Naturally, Tangled wants to index all posts related to Tangled — that's just how apps work. If you wanted to build a centralized app, you'd also want it to contain the whole database of what you want the app to show. This isn't specific to AT, that's just common sense—to be able to show every possible post on demand with aggregated information (such as like counts), you have to index that information, hit someone else's index, or fetch posts from the source (but then you won't know the aggregated like counts).

That said — if you want to build a copy of a specific app (like Bluesky) but filtered down to just the people you follow (with no global search, algorithmic feeds, etc), you absolutely can, as I've linked earlier. Or you can build something hybrid relying on global caches, or some other subset of the network (say, last 2 weeks of posts). How you do indexing is up to you. You're the developer here.


> The reason you don't see more of these is because an isolated experience is... well, isolated.

I don't understand why you become isolated once you've built your own app, it it because the bluesky firehouse has to decide to index posts I make on my server? I guess I'm asking how does an application decide which sources to index from, just anyone advertising that they are serving that lexicon? Why then would I become isolated by virtue of hosting only data I want to host/indexing only feeds I care to index?

(Thanks in advance I do want to grok this...)


Hmm, no, that’s not what I meant. Let me try to break it down a bit.

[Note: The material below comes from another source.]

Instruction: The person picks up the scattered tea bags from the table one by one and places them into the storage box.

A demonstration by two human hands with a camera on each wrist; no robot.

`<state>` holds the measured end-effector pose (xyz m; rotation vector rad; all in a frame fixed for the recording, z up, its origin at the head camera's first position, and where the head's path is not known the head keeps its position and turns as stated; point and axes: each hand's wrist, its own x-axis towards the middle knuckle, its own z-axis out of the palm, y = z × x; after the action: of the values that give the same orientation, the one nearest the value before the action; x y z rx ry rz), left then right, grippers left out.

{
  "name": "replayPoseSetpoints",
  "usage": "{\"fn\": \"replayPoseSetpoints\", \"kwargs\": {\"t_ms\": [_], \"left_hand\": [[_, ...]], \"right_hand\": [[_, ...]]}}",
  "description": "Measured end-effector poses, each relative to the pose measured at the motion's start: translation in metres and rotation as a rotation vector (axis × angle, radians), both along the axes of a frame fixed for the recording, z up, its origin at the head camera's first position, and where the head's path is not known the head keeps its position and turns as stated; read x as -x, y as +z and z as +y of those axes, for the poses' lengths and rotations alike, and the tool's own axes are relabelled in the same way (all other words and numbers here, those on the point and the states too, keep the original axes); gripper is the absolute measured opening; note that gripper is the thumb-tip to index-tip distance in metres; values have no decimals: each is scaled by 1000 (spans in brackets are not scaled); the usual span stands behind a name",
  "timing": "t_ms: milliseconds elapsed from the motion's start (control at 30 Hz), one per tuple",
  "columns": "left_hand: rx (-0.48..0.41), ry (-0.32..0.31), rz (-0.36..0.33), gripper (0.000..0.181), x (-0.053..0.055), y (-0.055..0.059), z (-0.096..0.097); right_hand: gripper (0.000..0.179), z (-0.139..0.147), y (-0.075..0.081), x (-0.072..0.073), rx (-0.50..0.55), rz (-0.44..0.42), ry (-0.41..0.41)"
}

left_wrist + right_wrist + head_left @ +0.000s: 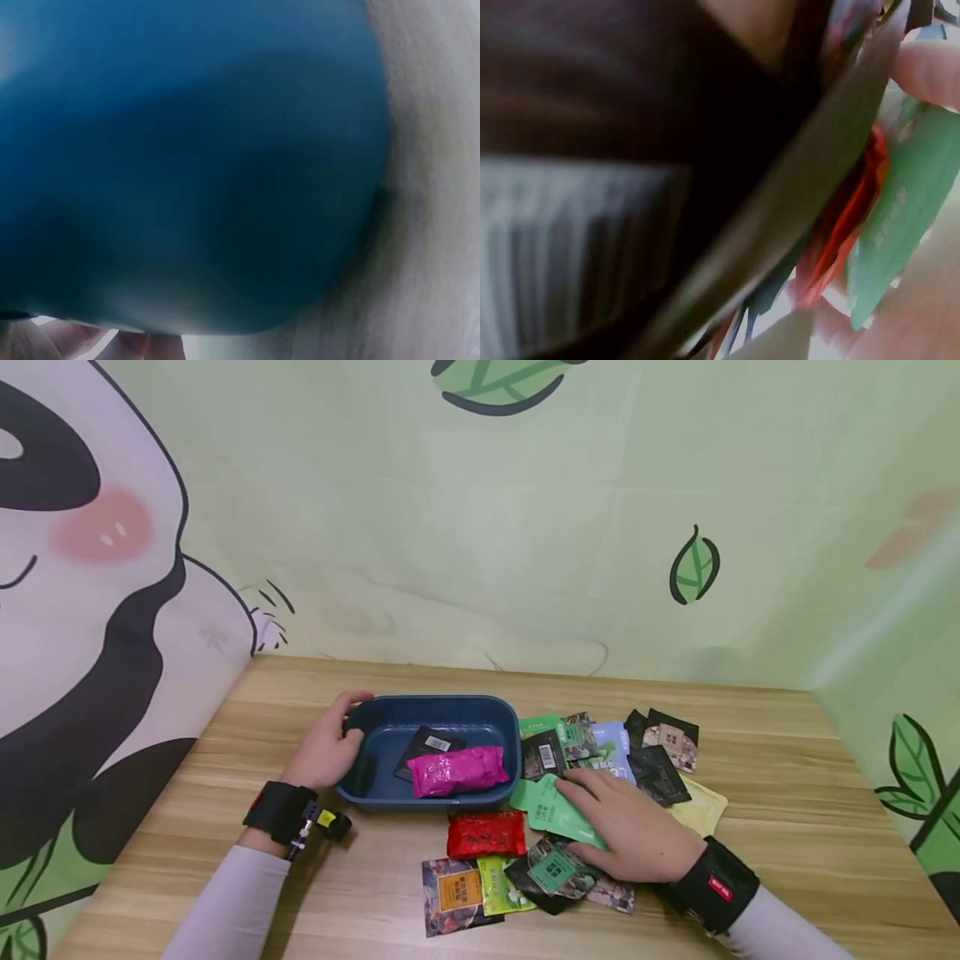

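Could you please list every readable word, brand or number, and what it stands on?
None reads with certainty.
Green packet in the right hand: printed characters, too small.
Orange label: dark characters, too small.
Red wristband tag: white lettering, too small.
Black packet beside the blue container: barcode, any digits too small.
Striped label, right wrist view: too blurred.
Other print: also unreadable.
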<state>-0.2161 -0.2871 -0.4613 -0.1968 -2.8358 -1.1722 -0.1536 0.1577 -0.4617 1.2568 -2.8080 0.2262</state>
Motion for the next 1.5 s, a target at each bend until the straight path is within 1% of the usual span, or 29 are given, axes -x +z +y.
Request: {"fn": "replayPoseSetpoints", "kwargs": {"t_ms": [167,333,500,633,767,867,1033,1200,1400,1500], "left_hand": [[-3,6,2,54,-1,0,0],[8,12,-1,54,-2,1,1],[4,7,-6,54,-2,2,1],[1,8,-8,53,-1,2,0],[4,5,0,53,-1,1,-1],[8,2,6,53,-1,1,-1],[12,9,6,53,0,-1,-1],[9,8,11,53,1,-1,0],[4,12,-2,53,0,1,1],[7,15,-9,53,0,1,2]], "right_hand": [[73,8,3,3,33,11,-26],[71,18,10,12,62,47,-43],[71,21,24,25,105,69,-57],[71,14,40,40,139,92,-60],[71,-5,55,52,166,83,-48],[72,-23,60,59,181,55,-21],[71,-55,61,70,183,-2,46],[70,-88,62,78,172,-56,109],[72,-122,63,84,138,-54,174],[84,-131,63,86,123,-38,187]]}}
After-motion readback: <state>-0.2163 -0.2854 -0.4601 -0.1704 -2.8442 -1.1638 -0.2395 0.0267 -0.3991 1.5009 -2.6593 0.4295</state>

There’s really two main kinds of nodes in the system. Hosting servers and app servers. They’re completely unrelated and completely decoupled. It’s like Dropbox vs apps that put data in your Dropbox.

A hosting server stores your personal data. This is similar to having a Git repository with data from all social apps. Or like a Dropbox folder. That’s usually called a “PDS” — a personal data server. Running one is extremely cheap since it’s only your data. It is also optional (eg Bluesky provides AT hosting for free). But this is not an app — it’s literally like Git hosting. Just the data (for all apps).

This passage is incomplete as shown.